Meine Ausführungen beziehen sich ausnahmslos auf Beobachtungen, die ich im Rahmen meiner 10-jährigen Erfahrungen an verschiedenen öffentlichen Oberstufenklassen gewonnen habe (individuelle Lernhilfe). Gerne kann ich Ihnen Einblicke in entsprechende Klassen/Schulen ermöglichen.
Typisches Angebot, bei dem klar ist, dass es nicht in Anspruch genommen wird und vor allem dem Unterstreichen der Praxiserfahrung und realen Beobachtungen dient.
🙂
Demokratie-Erziehung ist auch eine Methodenfrage.
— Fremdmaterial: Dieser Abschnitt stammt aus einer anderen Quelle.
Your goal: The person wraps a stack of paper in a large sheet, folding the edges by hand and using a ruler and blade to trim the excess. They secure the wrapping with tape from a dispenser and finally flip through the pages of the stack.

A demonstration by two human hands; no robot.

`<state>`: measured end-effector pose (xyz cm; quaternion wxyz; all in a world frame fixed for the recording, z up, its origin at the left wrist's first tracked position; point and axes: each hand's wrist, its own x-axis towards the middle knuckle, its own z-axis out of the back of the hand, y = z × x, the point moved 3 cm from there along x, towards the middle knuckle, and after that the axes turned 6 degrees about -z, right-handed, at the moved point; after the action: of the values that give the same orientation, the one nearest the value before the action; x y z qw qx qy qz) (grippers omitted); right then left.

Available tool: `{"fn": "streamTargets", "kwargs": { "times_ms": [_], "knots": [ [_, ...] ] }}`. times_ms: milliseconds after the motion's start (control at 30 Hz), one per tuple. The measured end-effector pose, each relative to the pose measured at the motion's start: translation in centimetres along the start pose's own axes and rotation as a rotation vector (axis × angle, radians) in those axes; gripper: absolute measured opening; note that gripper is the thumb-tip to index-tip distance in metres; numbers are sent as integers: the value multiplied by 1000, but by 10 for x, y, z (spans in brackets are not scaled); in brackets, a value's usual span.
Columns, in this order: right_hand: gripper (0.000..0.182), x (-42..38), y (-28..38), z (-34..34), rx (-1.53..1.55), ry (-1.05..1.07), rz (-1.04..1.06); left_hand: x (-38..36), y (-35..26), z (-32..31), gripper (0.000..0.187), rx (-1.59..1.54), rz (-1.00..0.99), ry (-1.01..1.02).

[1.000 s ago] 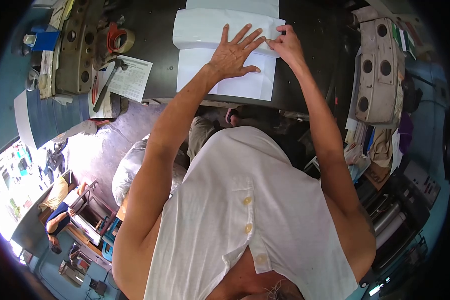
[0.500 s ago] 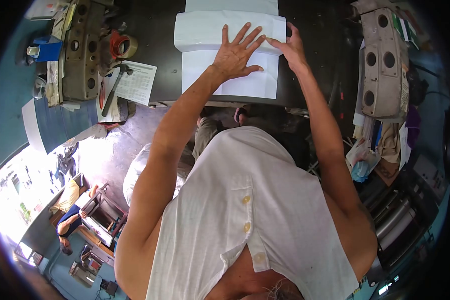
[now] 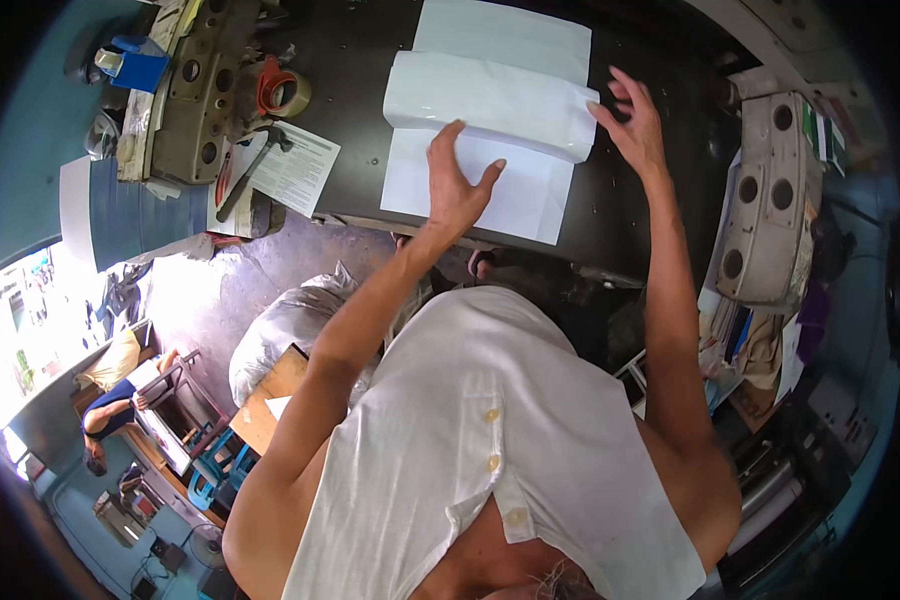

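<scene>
A folded white paper packet lies across white sheets on a dark tabletop. One sheet sticks out below the packet toward my body, and another shows beyond it. My left hand hovers at the packet's near edge, over the lower sheet, with its thumb and index finger spread and nothing between them. On the packet's right end, my right hand has its thumb tip close to the short edge. Its other fingers are lifted and apart from the thumb.
To the left are a tape roll, a hammer and a printed sheet. Metal blocks with round holes stand at the left and right. A seated person is at the far lower left.
My left hand has lifted from lying flat on the packet and drawn back to its near edge. My right hand has loosened from the right end. The view has turned slightly.
</scene>
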<state>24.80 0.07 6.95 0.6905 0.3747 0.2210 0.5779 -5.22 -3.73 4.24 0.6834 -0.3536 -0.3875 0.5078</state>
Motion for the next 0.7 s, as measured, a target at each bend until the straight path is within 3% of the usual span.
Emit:
{"fn": "streamTargets", "kwargs": {
  "times_ms": [100, 233, 333, 400, 467, 567, 700],
  "knots": [
    [69, 71, 30, -41, -96, 350, 78, 6, -17, -12, 77, -564, 427, -232],
    [69, 125, 41, -119, -186, 911, 76, 25, -20, -15, 94, -700, 772, -397],
    [75, 134, 42, -156, -203, 1083, 65, 28, -4, -37, 94, -891, 986, -410],
    [83, 129, 45, -159, -338, 1081, 94, 42, 4, -45, 97, -968, 963, -340],
    [86, 119, 47, -158, -235, 1161, 88, 55, -3, -50, 95, -963, 950, -403],
    [88, 105, 70, -129, -25, 1196, -214, 64, -18, -56, 94, -1014, 973, -425],
    [83, 100, 61, -113, 526, 1264, -290, 73, -44, -41, 96, -784, 895, -414]
  ]
}}
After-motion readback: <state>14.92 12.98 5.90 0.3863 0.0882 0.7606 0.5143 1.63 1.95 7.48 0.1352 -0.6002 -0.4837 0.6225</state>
Noch wichtiger scheint mir das strukturelle Umfeld einer Schule zu sein, das minimale demokratische Merkmale aufweisen muss: Gesprächskultur im Kollegium, Konsens über ein schulhausbezogenes Unterrichtskonzept das von Lernenden und Eltern wahrgenommen wird im Schulalltag.
Es klingt alles so theorielastig bei Ihnen.
Nächste Stufe: Ein Unterrichtskonzept, das Meinungen und Bedürfnisse von Lernenden und Eltern einbezieht, mitberücksichtigt.
“Meinungen und Bedürfnisse von Lernenden und Eltern”
Von allen oder nur von bestimmten Richtungen? “Die Eltern” haben keine einheitlichen Meinungen, die einen sehen das so und die anderen ganz anders.
“Ein Unterrichtskonzept, das Meinungen und Bedürfnisse von Lernenden und Eltern einbezieht”
Mir ist das zu unkonkret.
Was verstehen Sie darunter?
Und ich hätte gerne ein Unterrichtskonzept, das auch Meinungen und Bedürfnisse von Lehrenden einbezieht.
… wobei die alle auch unterschiedliche Meinungen und Bedürfnisse haben.